ZOOM monologue de Gilles Granouillet

NOTE D’INTENTION « Zoom » , monologue de Gilles Granouillet, dramaturge et metteur en scène,  menant un travail autour de L’écriture contemporaine. Spectacle pour une comédienne. Tout Public à partir de 13 ans. Création 2019 pour l‘espace public. Spectacle en extérieur avec des changements d’axes pour les spectateurs. Espace extérieur semi clos/ cours de collège, cours d’ amicale, cours de maison d’association etc….. Jeu et mise en espace Enji Julien-Binard. Divers soutient extérieur Natacha Picard ( Cie Amphigouri ), Caroline Garnier (Comédienne/ métteuse en scène Lyon,) Charlotte Bouillot ( Comédienne Groupe Tonne) Marion Piqué ( Comédienne Délice Dada )……..

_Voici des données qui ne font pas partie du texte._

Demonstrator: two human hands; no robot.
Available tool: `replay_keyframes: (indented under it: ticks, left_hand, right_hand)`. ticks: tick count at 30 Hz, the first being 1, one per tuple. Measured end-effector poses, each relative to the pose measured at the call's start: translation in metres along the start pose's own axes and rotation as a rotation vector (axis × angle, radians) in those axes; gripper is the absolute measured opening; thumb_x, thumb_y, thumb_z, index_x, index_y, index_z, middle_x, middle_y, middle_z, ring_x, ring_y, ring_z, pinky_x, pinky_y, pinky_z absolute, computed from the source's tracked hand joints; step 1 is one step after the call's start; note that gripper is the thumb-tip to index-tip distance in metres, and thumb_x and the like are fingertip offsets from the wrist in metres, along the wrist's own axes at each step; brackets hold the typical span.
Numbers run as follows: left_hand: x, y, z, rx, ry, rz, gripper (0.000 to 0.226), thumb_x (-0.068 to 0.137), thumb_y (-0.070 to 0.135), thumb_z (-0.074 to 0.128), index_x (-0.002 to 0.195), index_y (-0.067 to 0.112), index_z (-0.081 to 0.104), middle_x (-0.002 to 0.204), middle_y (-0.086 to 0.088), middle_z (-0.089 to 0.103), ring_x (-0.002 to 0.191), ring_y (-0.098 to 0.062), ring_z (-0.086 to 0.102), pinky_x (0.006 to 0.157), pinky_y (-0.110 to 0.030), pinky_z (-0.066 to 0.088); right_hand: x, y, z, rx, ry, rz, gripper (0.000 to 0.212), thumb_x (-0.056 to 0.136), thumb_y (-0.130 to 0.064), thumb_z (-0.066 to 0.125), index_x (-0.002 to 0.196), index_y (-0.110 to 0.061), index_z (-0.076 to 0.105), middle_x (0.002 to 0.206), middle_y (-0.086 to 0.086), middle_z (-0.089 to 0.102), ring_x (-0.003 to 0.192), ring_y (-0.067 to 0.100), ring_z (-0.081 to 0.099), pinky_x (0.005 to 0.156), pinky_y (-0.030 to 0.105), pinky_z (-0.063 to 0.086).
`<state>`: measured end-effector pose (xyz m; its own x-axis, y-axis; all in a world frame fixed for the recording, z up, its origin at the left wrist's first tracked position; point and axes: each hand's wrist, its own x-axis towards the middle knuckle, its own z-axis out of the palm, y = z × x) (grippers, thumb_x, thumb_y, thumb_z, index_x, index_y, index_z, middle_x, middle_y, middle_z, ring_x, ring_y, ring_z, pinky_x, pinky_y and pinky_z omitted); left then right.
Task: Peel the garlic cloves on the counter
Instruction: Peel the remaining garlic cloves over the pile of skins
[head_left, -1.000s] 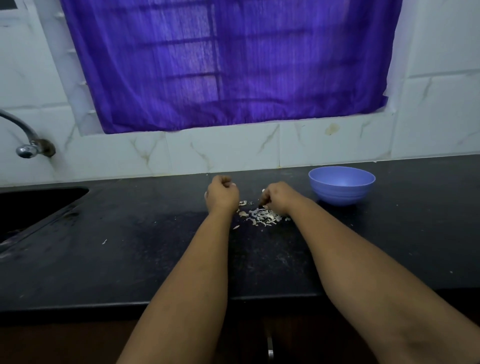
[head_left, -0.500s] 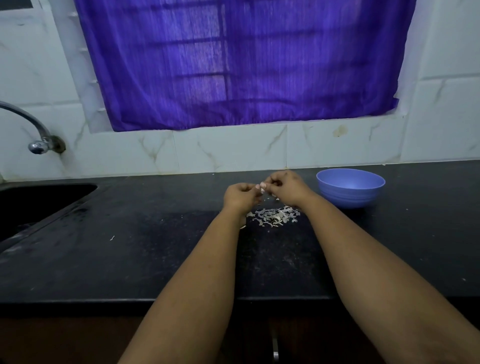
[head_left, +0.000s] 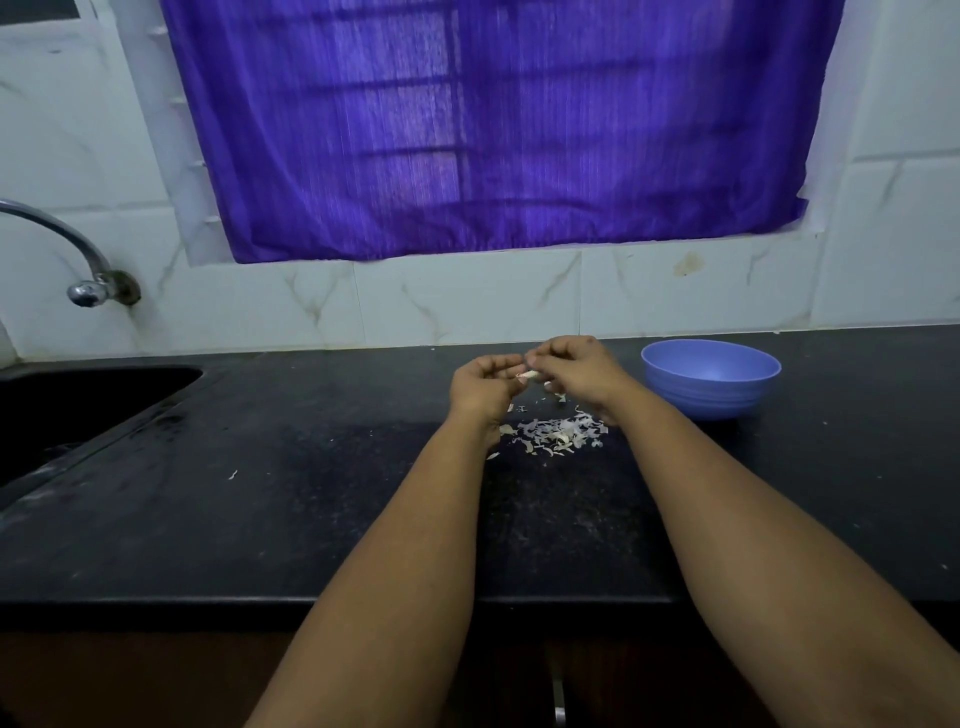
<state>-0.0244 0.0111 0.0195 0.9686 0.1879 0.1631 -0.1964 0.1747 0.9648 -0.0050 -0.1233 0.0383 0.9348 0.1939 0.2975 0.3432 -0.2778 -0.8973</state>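
Holding one garlic clove (head_left: 529, 374) above the bench (head_left: 260, 519), I pinch it between both hands: my left hand (head_left: 480, 387) grips its left end, my right hand (head_left: 574, 369) picks at the right end. Its long axis runs sideways between my fingertips. Loose skins (head_left: 556, 435) lie just below; the bowl (head_left: 710, 376) sits to my right.

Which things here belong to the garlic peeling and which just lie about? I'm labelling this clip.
Job: small pale garlic clove, pinched by left hand and right hand; heap of papery skins; black stone counter.

Lying about: blue plastic bowl; chrome tap; purple curtain.
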Motion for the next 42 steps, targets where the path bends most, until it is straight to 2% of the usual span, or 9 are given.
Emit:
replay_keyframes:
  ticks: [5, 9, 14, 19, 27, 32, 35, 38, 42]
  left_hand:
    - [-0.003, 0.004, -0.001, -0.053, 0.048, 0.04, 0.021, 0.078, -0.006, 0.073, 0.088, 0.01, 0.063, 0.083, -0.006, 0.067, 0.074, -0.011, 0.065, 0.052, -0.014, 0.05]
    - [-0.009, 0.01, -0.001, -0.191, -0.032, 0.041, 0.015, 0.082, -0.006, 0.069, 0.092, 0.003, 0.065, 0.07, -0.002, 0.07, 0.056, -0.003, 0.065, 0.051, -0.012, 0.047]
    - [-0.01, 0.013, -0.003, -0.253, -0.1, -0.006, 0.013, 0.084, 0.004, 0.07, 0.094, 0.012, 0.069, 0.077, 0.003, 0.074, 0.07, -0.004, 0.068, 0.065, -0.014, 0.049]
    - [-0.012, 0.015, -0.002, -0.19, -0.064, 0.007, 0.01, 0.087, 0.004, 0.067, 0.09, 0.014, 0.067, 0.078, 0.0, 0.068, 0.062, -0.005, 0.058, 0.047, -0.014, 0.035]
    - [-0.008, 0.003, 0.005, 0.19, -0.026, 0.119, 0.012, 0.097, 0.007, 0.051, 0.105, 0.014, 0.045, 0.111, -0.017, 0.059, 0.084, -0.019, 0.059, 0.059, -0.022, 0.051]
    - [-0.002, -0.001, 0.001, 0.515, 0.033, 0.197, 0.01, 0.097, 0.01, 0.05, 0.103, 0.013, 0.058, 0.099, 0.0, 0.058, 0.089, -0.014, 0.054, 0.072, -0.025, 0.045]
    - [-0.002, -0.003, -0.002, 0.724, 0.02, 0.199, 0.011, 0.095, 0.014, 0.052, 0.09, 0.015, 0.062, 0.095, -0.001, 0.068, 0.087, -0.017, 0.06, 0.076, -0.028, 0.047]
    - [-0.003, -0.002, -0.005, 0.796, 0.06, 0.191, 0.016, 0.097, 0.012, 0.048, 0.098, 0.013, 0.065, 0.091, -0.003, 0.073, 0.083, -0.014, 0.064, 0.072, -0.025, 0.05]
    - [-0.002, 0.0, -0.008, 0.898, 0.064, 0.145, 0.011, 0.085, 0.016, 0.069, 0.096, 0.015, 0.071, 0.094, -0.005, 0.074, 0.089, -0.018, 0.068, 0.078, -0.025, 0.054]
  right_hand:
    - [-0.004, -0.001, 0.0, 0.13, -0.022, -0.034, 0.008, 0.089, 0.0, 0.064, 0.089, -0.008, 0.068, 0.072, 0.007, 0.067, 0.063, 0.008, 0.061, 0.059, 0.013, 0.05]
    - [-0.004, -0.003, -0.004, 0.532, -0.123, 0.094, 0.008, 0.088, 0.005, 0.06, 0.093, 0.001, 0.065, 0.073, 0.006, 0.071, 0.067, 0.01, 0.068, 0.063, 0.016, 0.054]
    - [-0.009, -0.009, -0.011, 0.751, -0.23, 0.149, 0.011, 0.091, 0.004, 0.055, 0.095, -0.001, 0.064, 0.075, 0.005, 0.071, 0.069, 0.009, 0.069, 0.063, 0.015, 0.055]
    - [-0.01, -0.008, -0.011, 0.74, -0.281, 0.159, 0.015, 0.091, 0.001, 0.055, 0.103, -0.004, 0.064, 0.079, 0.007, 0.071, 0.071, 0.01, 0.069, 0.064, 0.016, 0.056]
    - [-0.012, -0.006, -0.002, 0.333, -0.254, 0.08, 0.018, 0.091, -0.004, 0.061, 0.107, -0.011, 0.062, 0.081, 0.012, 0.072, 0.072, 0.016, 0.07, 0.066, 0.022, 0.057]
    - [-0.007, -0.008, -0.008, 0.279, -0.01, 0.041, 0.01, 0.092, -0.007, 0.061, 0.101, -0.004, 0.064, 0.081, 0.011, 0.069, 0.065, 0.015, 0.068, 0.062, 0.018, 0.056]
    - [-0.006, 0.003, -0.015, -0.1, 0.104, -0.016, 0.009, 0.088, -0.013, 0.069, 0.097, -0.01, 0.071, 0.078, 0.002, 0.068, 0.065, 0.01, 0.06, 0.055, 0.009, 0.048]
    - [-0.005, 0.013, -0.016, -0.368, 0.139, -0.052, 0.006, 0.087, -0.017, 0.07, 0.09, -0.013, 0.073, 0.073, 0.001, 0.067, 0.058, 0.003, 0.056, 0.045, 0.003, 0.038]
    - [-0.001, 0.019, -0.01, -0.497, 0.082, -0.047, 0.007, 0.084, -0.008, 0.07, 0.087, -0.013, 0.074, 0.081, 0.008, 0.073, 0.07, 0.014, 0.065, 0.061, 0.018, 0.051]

Fin septembre, réunion de parents d'élèves : Elle est là, la mère de Burt. Celle qu'on n'a pas vue depuis des années, celle qu'on aurait sans doute préféré ne pas revoir. Le fils n'est plus dans l'établissement ; pourtant elle s'est invitée. Alors, comme le prof principal est en retard, elle se lève et elle parle. En combat contre les mots, elle se raconte, raconte son fils, cet "enfant difficile". Elle repart du début, du tout début, de la salle de cinéma où Burt fut conçu. Tout commence là, quand une mère seule invente pour son fils le destin qu'elle n'a pas eu. Quand elle rêve pour lui d'Hollywood et le traîne sur les routes de France pour qu'il rencontre la gloire... Grotesque, apparemment déphasée, elle nous fait rire, la mère de Burt ! Mais au fil de ce parcours clownesque, une sincère émotion se dévoile peu à peu.  
L’envie de travailler un solo est présent depuis un long moment. Je voulais un personnage esseulée, abimée. Il m’est apparut évident que je voulais travailler un texte d’auteur contemporain. Je voulais un monologue de femme, une femme ordinaire, fracassée par la vie.
Je voulais une tragédie, une banale mais sordide tragédie. Une vie qui t’embarque dans un inéluctable tourbillon où tu as peu de chance de t’en sortir indemne. Mais je voulais aussi de l’humour, du décalage. Je crois vraiment que l’humour est un rempart à beaucoup de chose.  Puis j’ai découvert Zoom, il a tout...il est dur, touchant, saisissant... Un personnage abimé, à côté de la plaque et pourtant tellement lucide et drôle! J’ai également été séduite par le débit de mots du personnage, sa prise de parole instinctive, viscérale, sans détour, maladroite, abrupt et tellement spontanée. Et puis, ce texte, ce personnage, à cette chose si précieuse, surtout en rue: l’adresse au public. Elle parle droit dans les yeux des spectateurs.  J’ai rencontré l’auteur, Gilles Granouillet, à Saint Etienne, dans son théâtre. Pour demander les droits je ne souhaitais pas passer par quelque chose de protocolaire, sans âme. J’avais envie de rencontrer l’auteur de ces mots. C’était un très bon moment, une jolie rencontre, pleine d’attention et d‘écoute.  J’imagine ce spectacle en déambulatoire, ou alors avec des déplacements incluant ceux du public, j’aime la respiration que cela procure. Zoom à quelque chose du road movie, alors ça me parait nécessaire d’utiliser ce tourbillon, exprimant également l’errance et la sensation de quelqu’un qui ne sait pas très bien où elle va.  J’ai envie d’un jeu très réaliste, presque cinématographique, sans artifice comme le personnage, avec le seul bémol d’avoir des moments où le burlesque et l’absurde de la situation prennent le dessus. Je ne souhaite pas de filtre, pas de distance, ce personnage est là bien vivant.  « Parce que parler m’est difficile aujourd’hui, depuis toujours ça m’est difficile, les mots qui comptent reste bien au fond et au dessus, des bulles d’air qui sortent de ma bouche ou des choses vilaines comme du chiendent mais c’est moins souvent, le plus souvent c’est rien du tout. »  Dans cette courte de pièce tout est dit. La difficulté d'élever un enfant seule, comment devenir une bonne mère, comment tenter de donner à son enfant une
vie meilleure, tenter d’être digne. Comment lutter et trouver sa place. Ce texte à la fois simple et efficace frôle quelquefois le pathos et le misérabilisme mais selon moi n’y cede pas. Il touche cependant là où cela fait mal.